The train would run through areas that people will object to for all sorts of reasons. I am sure not everyone was happy about the Japanese bullet trains when they were proposed. Any change to infrastructure will face opposition. Imagine trying to convince people to build a Sydney Harbour Bridge today? There would be a million reasons why it should never happen and it would be a brave government indeed that tried to push it through.
Other objections will come from investors who will want more access to building lots; current Sydney home owners who may see their values drop as supply increases; local residents who want to retain their country lifestyle; developers who want to make as much money as they can from the proposal; overseas investors objecting to being locked out of the process. In fact the objections would probably overwhelm any government’s will to proceed.
We haven’t even discussed the financials of the project. It is not likely to be a break even situation, and it may require ongoing support in terms of subsidised train fares for years to come. It would be interesting however to do the sums, and look at what benefits may be realised. They would be hard to quantify. For example what would be the productivity impacts of having a larger pool of workers who would consider travelling to the CBD to work? What is the impact on consumer purchasing if first home buyers in a satellite city have lower mortgages and more disposable income? How much tax does that additional expenditure generate?
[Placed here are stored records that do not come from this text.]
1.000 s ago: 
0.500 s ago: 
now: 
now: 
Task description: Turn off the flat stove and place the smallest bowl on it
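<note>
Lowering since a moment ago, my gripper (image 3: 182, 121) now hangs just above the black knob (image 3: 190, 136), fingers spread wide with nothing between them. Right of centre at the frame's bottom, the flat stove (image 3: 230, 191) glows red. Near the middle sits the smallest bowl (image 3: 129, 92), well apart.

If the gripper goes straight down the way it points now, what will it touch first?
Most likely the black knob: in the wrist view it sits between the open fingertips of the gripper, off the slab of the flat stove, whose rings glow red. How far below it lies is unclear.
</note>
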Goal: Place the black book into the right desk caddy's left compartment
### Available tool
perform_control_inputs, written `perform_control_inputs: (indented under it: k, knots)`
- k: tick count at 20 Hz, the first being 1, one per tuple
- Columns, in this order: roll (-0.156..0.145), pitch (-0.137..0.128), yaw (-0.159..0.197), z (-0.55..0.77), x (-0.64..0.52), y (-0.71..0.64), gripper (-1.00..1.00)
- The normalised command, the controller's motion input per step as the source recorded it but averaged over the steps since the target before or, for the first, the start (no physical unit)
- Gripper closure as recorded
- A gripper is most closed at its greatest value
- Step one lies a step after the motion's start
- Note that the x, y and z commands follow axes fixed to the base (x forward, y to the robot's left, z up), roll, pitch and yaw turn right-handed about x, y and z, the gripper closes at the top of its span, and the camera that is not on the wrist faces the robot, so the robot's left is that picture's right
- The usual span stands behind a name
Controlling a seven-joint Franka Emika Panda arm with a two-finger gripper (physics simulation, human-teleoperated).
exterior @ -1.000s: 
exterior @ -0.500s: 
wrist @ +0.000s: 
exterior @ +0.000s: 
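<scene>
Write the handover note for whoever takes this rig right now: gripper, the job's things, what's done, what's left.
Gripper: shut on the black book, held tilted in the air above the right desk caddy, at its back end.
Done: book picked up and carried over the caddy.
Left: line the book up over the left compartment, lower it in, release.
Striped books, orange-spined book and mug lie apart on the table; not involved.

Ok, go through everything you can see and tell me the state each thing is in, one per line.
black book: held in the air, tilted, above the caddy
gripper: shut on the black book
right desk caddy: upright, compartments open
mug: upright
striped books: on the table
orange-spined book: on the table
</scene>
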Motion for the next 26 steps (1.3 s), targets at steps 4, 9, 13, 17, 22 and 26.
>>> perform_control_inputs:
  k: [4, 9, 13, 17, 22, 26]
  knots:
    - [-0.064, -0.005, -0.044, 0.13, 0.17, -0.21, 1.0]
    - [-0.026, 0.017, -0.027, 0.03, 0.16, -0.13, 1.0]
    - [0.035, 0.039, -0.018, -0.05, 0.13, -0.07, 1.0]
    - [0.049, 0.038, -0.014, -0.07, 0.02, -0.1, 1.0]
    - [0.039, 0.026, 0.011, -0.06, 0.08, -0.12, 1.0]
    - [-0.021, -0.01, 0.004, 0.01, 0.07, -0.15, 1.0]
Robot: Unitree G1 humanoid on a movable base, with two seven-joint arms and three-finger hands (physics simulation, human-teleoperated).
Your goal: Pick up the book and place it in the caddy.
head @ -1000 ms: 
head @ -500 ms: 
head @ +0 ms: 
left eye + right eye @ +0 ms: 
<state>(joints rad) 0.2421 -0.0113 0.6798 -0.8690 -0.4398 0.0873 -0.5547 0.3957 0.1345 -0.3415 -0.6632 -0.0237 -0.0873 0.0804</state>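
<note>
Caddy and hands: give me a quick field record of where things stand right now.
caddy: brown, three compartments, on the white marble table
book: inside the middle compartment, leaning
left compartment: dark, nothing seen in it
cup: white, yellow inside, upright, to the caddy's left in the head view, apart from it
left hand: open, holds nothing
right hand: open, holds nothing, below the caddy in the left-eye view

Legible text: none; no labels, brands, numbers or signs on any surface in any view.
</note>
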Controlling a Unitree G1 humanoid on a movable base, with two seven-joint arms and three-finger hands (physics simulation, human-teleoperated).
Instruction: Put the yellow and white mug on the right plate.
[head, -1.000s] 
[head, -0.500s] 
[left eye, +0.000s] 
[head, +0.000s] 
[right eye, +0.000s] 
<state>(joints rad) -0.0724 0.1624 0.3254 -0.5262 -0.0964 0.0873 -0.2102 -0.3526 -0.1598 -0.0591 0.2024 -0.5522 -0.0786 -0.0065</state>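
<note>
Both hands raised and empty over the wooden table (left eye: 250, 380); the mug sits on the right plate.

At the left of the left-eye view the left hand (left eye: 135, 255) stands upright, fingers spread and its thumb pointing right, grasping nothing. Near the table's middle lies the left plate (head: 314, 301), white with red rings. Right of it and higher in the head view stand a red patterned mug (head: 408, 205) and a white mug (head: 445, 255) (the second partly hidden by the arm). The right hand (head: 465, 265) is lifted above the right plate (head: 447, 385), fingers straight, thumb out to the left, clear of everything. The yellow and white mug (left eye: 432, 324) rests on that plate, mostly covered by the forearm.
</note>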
So what is the purpose of raising the concept? The purpose is to say that if we apply some creative thinking to the problems facing real estate price escalation, and first home buyers in particular, we can alleviate the pain, and may even solve the problem.
The problem is not the price of real estate. The problem is the opposition to any conceptual discussion of a solution.
Governments do not have enough power to say that something they propose is for the common good and is not necessarily to make everyone happy. It seems it is not acceptable for the minority who don’t like something, to forego their vested interest for the majority. The idea of “for the common good” is called democracy but that is not what we practice.
In an adversarial form of government as we have in Australia, the opposition are not likely to join forces with the government to present a united front. They are more likely to see an opportunity to gain support by being divisive.
A concept such as this would require all major parties to present a united front. Is this likely to happen? Not unless the public demand it. So it is back to you and me. Do we want to solve the problem by demanding the major parties come up with an agreed conceptual solution – not necessarily this one – or just complain about house prices and let the problem fester for our children and grandchildren?